There is more evidence for the Bible’s authenticity than for any literature of antiquity. Textual analysis begins with historical investigation, beginning with the latest documents and working backward. As evidence develops, the data is evaluated against other sources. The record is then checked for consistency of information, and the claims are analyzed as if it were a legal case, looking for credible testimony with cross-examination. There is an enormous amount of evidence for authenticity of the biblical manuscripts.

The New Testament was written in first century A.D. There are some 20,000 manuscripts in existence. The earliest textual evidence we have was copied 100 years after the original. In contrast:

  • Caesar’s Gallic Wars was written in the first century B.C. There are only 10 manuscripts in existence. The earliest textual evidence we have was copied 1,000 years after the original.
  • Aristotle’s Poetics was written in the fourth century B.C. There are only 5 manuscripts in existence. The earliest textual evidence we have was copied 1,400 years after the original.

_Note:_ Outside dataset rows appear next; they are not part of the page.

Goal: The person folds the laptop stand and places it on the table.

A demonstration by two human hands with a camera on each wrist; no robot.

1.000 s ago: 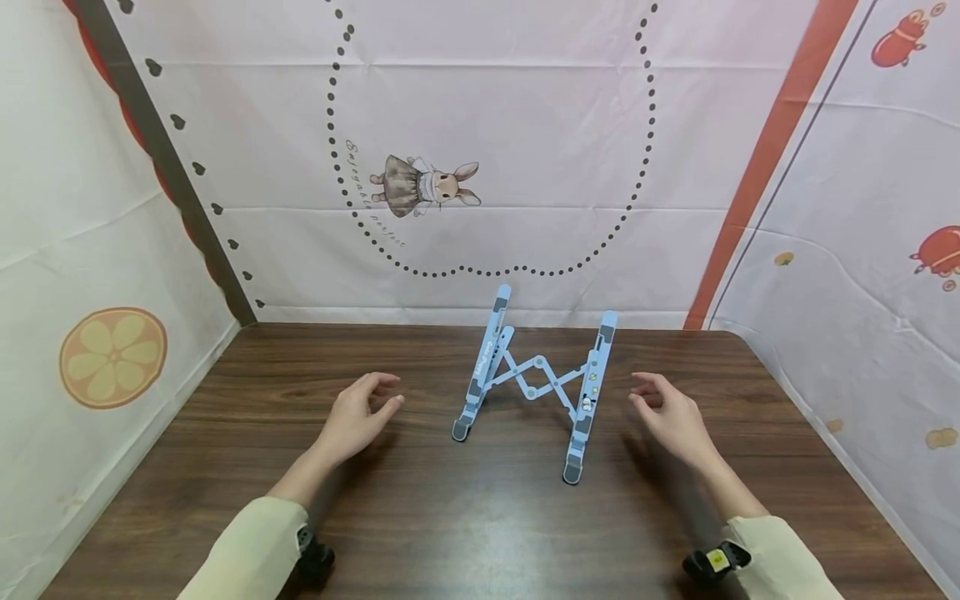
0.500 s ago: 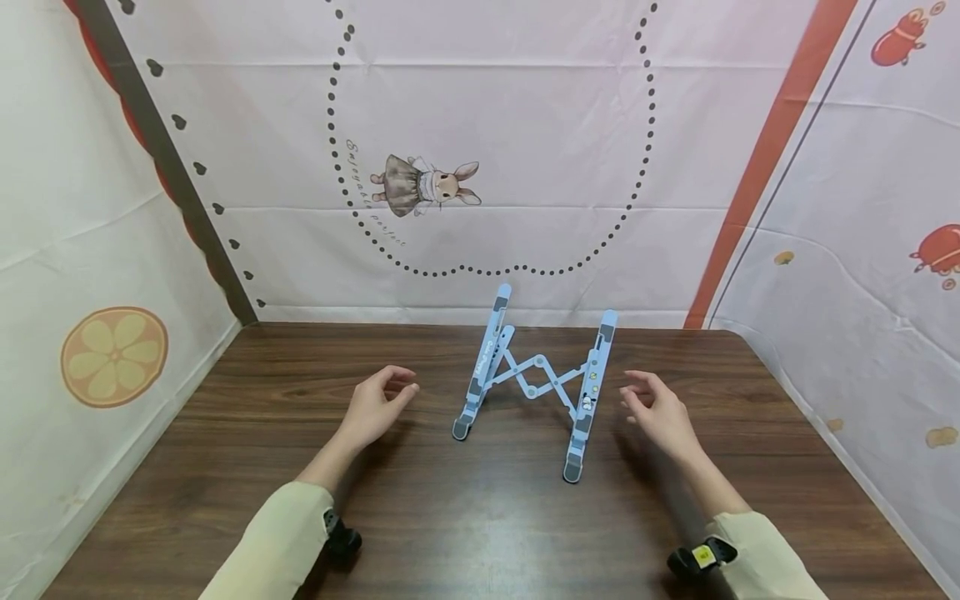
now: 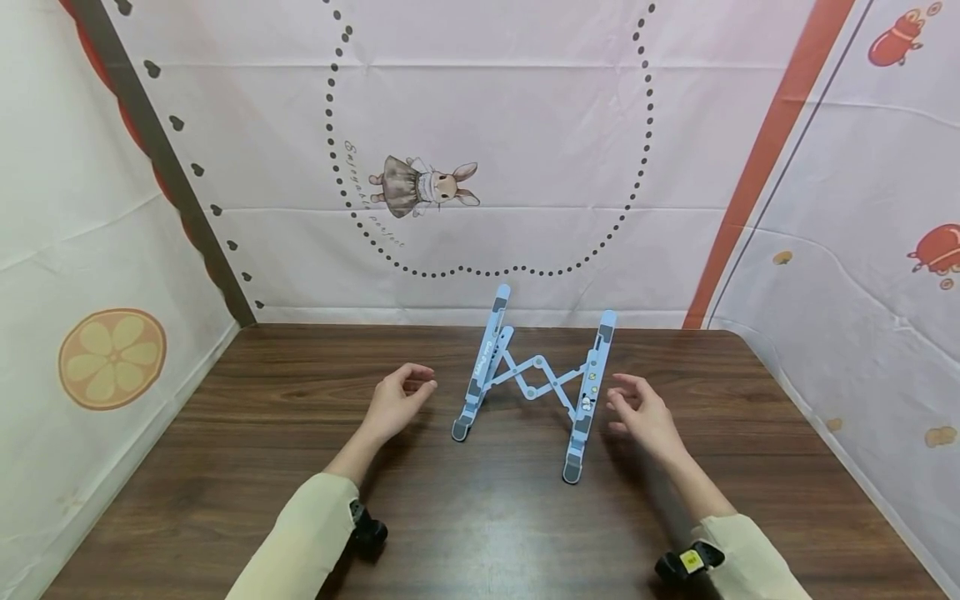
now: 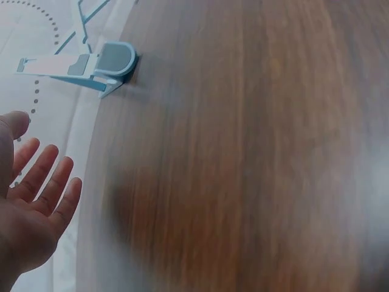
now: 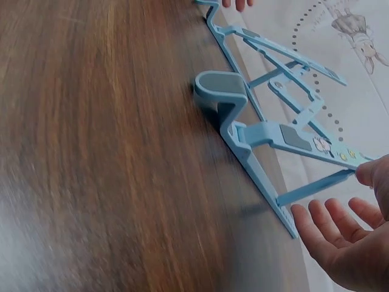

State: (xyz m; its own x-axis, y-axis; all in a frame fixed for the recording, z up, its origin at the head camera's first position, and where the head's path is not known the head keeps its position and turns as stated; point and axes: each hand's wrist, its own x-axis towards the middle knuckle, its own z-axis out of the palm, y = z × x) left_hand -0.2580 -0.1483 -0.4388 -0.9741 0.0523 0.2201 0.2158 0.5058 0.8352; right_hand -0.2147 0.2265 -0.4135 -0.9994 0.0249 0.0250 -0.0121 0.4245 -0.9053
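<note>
A light blue folding laptop stand (image 3: 588, 392) stands unfolded on the table, its two long arms joined by criss-cross links. Grey pads sit on its front hooks, and small cartoon stickers mark the right arm. To its left, my left hand (image 3: 399, 402) hovers with relaxed, slightly bent fingers, a short gap from the stand. My right hand (image 3: 647, 417) is close beside the right arm, thumb and fingers apart and holding nothing. In the right wrist view, the fingers (image 5: 331, 228) show right by the stand's rear strut. The left wrist view has the empty left palm (image 4: 30, 228) facing the stand.
The dark wood-grain table (image 3: 480, 525) reaches back to a white printed cloth (image 3: 525, 133) hung behind it. More cloth hangs at the left and right sides. A black wrist camera (image 3: 369, 533) is strapped over the left sleeve, another (image 3: 678, 567) over the right.
Both hands have moved inward toward the stand, the left one rightward and the right one leftward. The stand has stayed in place.
</note>
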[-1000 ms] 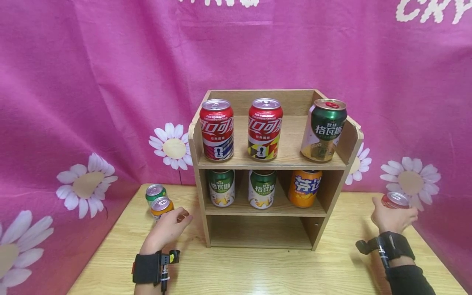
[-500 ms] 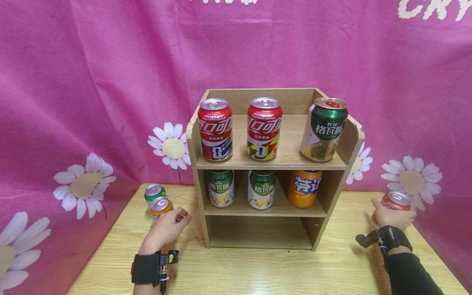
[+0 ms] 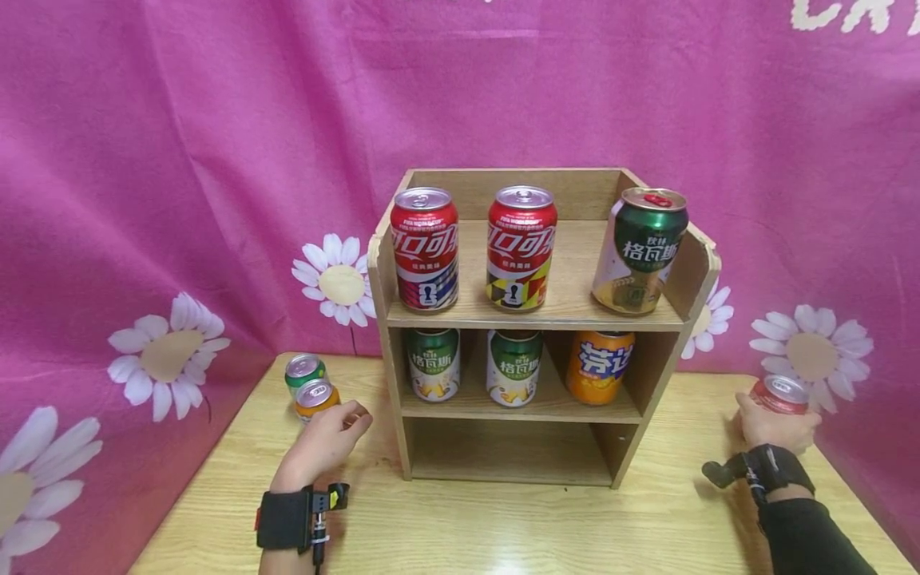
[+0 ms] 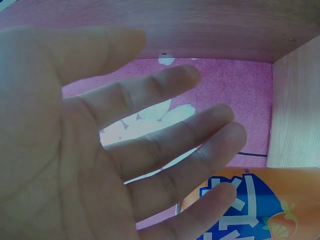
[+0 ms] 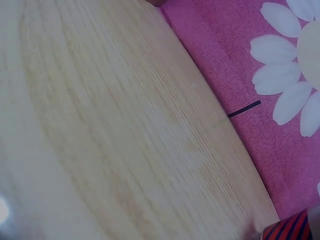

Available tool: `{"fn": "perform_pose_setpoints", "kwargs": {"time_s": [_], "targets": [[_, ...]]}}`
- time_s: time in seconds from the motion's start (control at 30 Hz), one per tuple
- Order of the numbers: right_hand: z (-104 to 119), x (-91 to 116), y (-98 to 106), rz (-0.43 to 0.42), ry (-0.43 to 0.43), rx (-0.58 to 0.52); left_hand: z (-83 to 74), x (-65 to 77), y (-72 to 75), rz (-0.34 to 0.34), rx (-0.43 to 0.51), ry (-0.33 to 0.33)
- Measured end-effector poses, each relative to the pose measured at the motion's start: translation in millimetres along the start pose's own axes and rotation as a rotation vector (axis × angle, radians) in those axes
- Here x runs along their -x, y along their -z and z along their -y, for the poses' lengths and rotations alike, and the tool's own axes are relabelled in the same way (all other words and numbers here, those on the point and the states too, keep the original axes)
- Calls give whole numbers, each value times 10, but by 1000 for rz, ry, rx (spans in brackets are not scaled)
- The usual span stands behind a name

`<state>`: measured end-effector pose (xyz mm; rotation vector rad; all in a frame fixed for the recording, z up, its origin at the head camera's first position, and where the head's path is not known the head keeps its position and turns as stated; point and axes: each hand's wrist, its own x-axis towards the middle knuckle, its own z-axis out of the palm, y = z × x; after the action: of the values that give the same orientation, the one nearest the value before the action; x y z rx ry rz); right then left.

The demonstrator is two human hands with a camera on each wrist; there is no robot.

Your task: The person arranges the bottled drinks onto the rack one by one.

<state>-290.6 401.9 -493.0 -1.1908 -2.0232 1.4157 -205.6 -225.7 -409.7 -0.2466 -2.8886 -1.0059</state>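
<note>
My left hand (image 3: pixel 327 435) is beside an orange can (image 3: pixel 316 399) on the left of the table. In the left wrist view its fingers (image 4: pixel 170 137) are spread and hold nothing; the orange can (image 4: pixel 290 195) with blue lettering shows below them. Behind that can stands a green can (image 3: pixel 305 374). At the far right, my right hand (image 3: pixel 776 425) grips a red can (image 3: pixel 782 393) from the near side. Only the can's top and upper side show in the head view. A striped part of this can (image 5: pixel 290 229) shows at the right wrist view's lower corner.
A wooden shelf unit (image 3: pixel 532 321) stands mid-table. On its top board are two red cola cans (image 3: pixel 426 251) and a green-and-white can (image 3: pixel 638 254). Below are two more green-and-white cans (image 3: pixel 434 366) and an orange can (image 3: pixel 600 369). A pink curtain (image 3: pixel 216 120) hangs behind.
My right hand's fingers, more outstretched a second ago, have drawn in around the red can. The head view has shifted slightly. My left hand has stayed by the orange can.
</note>
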Motion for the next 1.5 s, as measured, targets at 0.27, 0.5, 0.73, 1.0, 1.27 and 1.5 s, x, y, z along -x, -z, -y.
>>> {"fn": "perform_pose_setpoints", "kwargs": {"time_s": [0.27,0.5,0.73,1.0,1.27,1.5], "targets": [[-111,94,107,50,110,60,-9,-21,-52,19,2,19],[8,300,188,152,328,113,-20,-40,-57,20,4,35],[124,626,244,244,462,108,-17,-31,-83,44,8,41],[152,884,387,315,624,72,-18,-47,-110,44,-1,33],[228,1132,556,403,900,45,-35,-66,-132,61,-2,31],[393,1429,694,484,929,130,-41,-75,-92,54,-8,15]]}}
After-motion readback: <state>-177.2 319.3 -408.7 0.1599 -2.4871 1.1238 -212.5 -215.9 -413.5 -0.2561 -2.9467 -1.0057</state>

There are many more writings of the Church Fathers quoting sections of Scripture; we could reconstruct the entire New Testament from their writings alone. There were millions of man-hours spent in cross-checking the manuscripts. There remains only 1 percent of all New Testament words about which questions still exist; no questionable passage contradicts any Bible teaching.

The Old Testament has been more accurately transmitted to us than any other ancient writing of comparable age. The textual evidence is greater for both the Old and New Testaments than any other historically reliable ancient document. The ancient scribes were very meticulous. There were only 1,200 variant readings in A.D. 500.

The Masorites produced an official text in A.D. 500. There are other versions that confirm the accuracy of the Masoritic Text.

  • Samaritan Pentateuch: 400 B.C.
  • Septuagint Greek: 280 B.C.
  • Dead Sea Scrolls: 0 A.D.
  • Latin Vulgate: 400 A.D.

The quotations from pre-Christian writing confirm the text. The New Testament accepts the Old Testament as authentic, confirming the traditional authors, quoting from at least 320 different passages, and confirming the supernatural events cited in the Old Testament.